Ein hübsches Souvenir hat mir Herr Koller aus seinem jüngsten Belgrad-Studienurlaub mitgebracht: Ein Stahlrösslein, an die Wand seiner Wohnung gepinnt, garniert mit dem Bildnis des verblichenen jugoslawischen Staatspräsidenten Tito (1882-1980). Was er mir dazu schreibt: «Ein meines Erachtens doch ziemlich hübsches Stilleben mit Velo. So angetroffen auf dem Balkon unserer Wohnung – ich habe nicht nachgeholfen. Jugo-Nostalgie auf dem Balkon einer Belgrader Wohnung: Velo dient als Bilderrahmen für ein Portrait von Genosse Tito.»

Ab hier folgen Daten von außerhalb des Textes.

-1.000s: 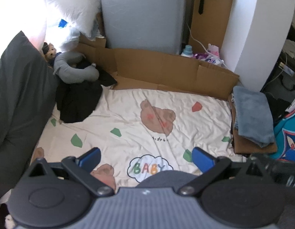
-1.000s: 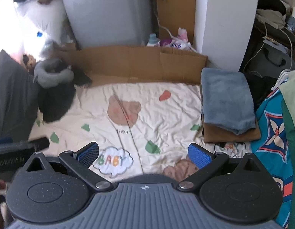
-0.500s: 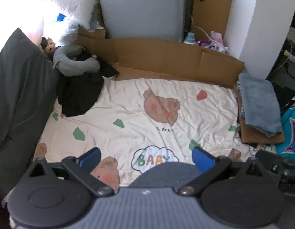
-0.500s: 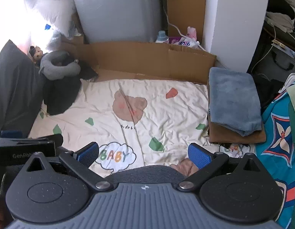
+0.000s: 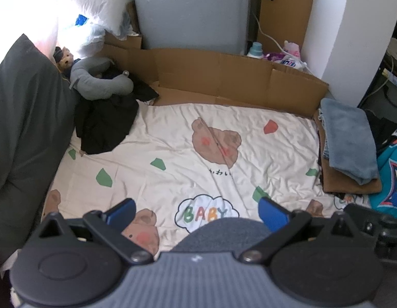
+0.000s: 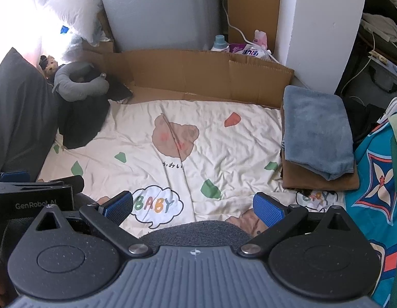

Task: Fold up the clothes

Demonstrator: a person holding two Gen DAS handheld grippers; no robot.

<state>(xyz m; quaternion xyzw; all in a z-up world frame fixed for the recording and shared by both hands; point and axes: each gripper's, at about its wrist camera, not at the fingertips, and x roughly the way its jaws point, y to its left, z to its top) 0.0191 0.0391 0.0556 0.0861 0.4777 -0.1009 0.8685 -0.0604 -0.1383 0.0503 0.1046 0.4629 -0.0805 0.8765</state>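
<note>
You have both the left hand-held gripper (image 5: 197, 211) and the right hand-held gripper (image 6: 193, 205) released and empty above the bear-print sheet (image 5: 172, 159), with the folded stack (image 6: 316, 138) done at its right edge and the crumpled black garment (image 5: 105, 123) at its far left apparently left to fold.

A black garment (image 5: 105, 125) lies crumpled at the sheet's far left corner (under a grey neck pillow) — a folded blue-grey towel (image 6: 316, 131) tops a brown folded piece (image 6: 319, 179) at right.
</note>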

Um die Gelegenheit zu nutzen und ein letztes Mal kräftig in die Pedale zu treten für die Initiative «Mehr fürs Velo», über welche der Kanton Luzern am kommenden Sonntag abstimmt, sei die Vermutung geäussert: Als überzeugter Kommunist hätte Feldmarschall Tito ein ebenso überzeugtes Ja in die Urne gelegt. Mehr vom Gleichen für alle, mehr vom Einfachen für das Volk, mehr Velo für die Untergebenen: Das hätte doch aufgehen müssen, oder?

Ergo: Subito alle Albaner, Kosovaren, Kroaten, Serben und dergleichen einbürgern und am 13. Februar an die Urne kommandieren!

Autor:

…geboren 1963, lebt in Hochdorf im Luzerner Seetal, kommt am liebsten auf zwei Rädern und aus eigener Kraft voran und kriegt schmutzige Hände vorzugsweise im Velokeller.